5 PROVEN BUSINESS DEVELOPMENT TECHNIQUES TO IMPROVE SALES RESULTS



Few professional sellers enjoy the challenge of business development — and even fewer excel at it. Generating high-quality leads is no easy feat, and as buyer power continues to increase, successful business development is only getting harder.

Recent studies from CSO Insights found that only 23% of B2B buyers prefer to engage salespeople to solve their business problems. Another 70% of buyers wait until after they have fully defined their needs to contact a salesperson. What can your business development team do with that stark reality?

A glimmer of opportunity comes from that same CSO Insights research: 90% of buyers are willing to engage salespeople earlier in the process if a selling organization can deliver more value by means of:

  • Sharing new insights and information
  • Supporting a buying decision that is risky for the buyer or organization
  • Helping solve a complex business need or one involving multiple areas of the organization

In order to provide this value, though, business development teams need to do better at prospecting and qualifying leads. Here I will share how your selling organization can improve its business development discipline, processes and techniques to deliver the most value internally — and externally.

THE ONUS OF BUSINESS DEVELOPMENT

The discipline of business development within a sales organization is crucial to driving revenue success. While integrating sales and marketing is critical to high-quality lead generation, sales must own responsibility for developing their own pipeline of opportunities in addition to what they get from marketing. Business development maintains and improves lead flow, while also allowing the sales team to engage in strategic selling earlier in the buying process, helping increase relationships and win rates.

There are typically two differing approaches we see at Mereo:

  • Business development (BD) is rolled into account executive / account manager (AE / AM) responsibilities
    When a BD function is integrated into the standard sales function, sales tends to apply the same principles and techniques that make them successful salespeople. They usually classify BD activities as “early buying cycle” and rely on a clean handoff between the two functions.
  • A separate and independent BD team is launched to help find and “warm up” leads for AEs / AMs
    When an independent BD team is created, on the other hand, professionals tend to slack on sales discipline and their focus turns to the volume of leads created, rather than quality leads with a higher probably of closing. Ironically, this is the same problem that sales often has with marketing leads — good volume but not high quality.

Regardless of who is responsible for prospecting and qualifying leads — be it AEs / AMs or a dedicated business development team — the winners will not just make it a numbers game. The winners will leverage proven techniques to find, qualify and nurture high-quality prospects that improve win rates and drive more deal flow and revenue.

5 CORE BUSINESS DEVELOPMENT TECHNIQUES TO ELEVATE LEAD GENERATION

Strategic selling requires your selling team to understand the needs of the buyer, personalize those needs for the key decision makers and then articulate how your solution addresses those specific buying needs.

Here are five core business development techniques that drive higher-quality leads that result in better revenue performance — not just more leads:

  1. Start by asking good questions and listening.
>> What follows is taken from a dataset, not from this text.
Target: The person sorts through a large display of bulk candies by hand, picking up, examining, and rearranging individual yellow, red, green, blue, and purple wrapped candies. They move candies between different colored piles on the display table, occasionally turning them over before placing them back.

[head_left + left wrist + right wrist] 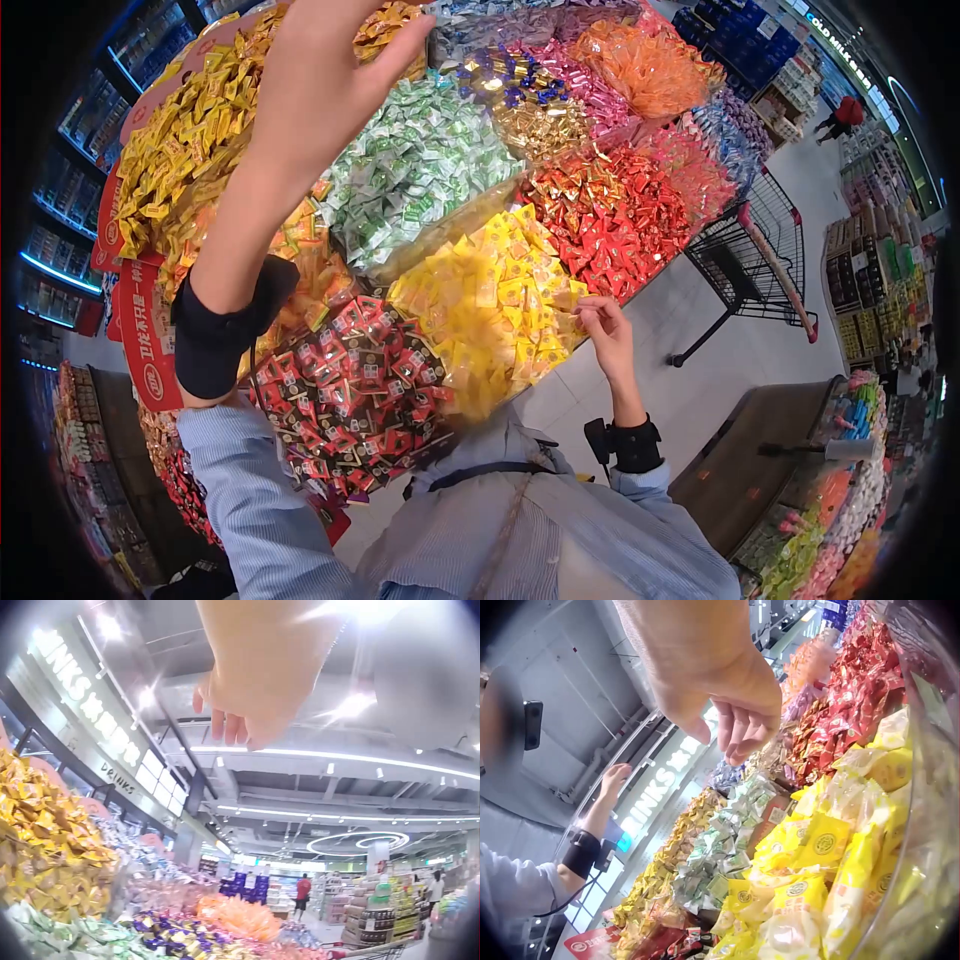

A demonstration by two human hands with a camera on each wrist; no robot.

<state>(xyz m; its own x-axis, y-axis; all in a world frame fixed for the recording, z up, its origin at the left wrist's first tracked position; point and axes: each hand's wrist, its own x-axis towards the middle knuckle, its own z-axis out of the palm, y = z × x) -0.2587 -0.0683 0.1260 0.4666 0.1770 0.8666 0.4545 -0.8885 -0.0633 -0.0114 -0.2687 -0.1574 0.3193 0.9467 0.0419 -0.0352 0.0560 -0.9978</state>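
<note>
Over the heaped sweets (420,160), as the head view shows, the left hand (320,90) is high, its thumb standing away and its other fingers cut off by the upper edge. The right hand (608,335) is lower, just beside the yellow packets (500,280), with bent fingers; from this side one cannot tell whether their tips touch a packet. These packets lie between the red sweets (620,210) and the dark red packets (350,380); each kind seems to have its own heap so that it can be chosen separately. From the left wrist, the left hand appears with loose fingers pointing down, slightly spread, and nothing is visible between them; the golden sweets (52,840) are well apart from it. From the right wrist, the right hand bends downward, its thumb apart from the softly curled fingers, and it pinches nothing that can be seen. Beside the yellow packets stands a clear wall (930,877), probably for preventing them from sliding out. Farther away, the left forearm (596,821) points obliquely upward.
</note>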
Your goal is not to get through a conversation; it is to uncover real issues and opportunities — identify issues, intensify the pain and help the buyer internalize it. On average, people spend 60% of conversations talking about themselves and that number jumps to 80% over digital platforms. Stop talking. Ask good questions and listen.
  2. Uncover pains. Start the conversation by framing your questions around uncovering the buyer’s need and specific pain points. Do NOT start by talking about your product or solution. You cannot effectively evaluate an opportunity if you do not understand what problems you are trying to solve.
  3. Connect the dots. When it is your turn to talk, do not just read the features list off the data sheet. Be sympathetic to the issues a buyer has, and clearly explain how your solution addresses their specific needs and pains. If they do not have a pain that you can solve — move on to the next opportunity!
  4. Cast vision. Do not assume that the buyer knows how your solution can benefit them — you need to ensure that you connect the dots to how your solution helps them gain some benefit.
  5. Back it up. According to a Forrester Research study, 71% of buyers said that client value stories carried the most weight in creating credibility of the seller, yet 78% of executive buyers say salespeople don’t provide relevant client examples. Do not be part of that 78%.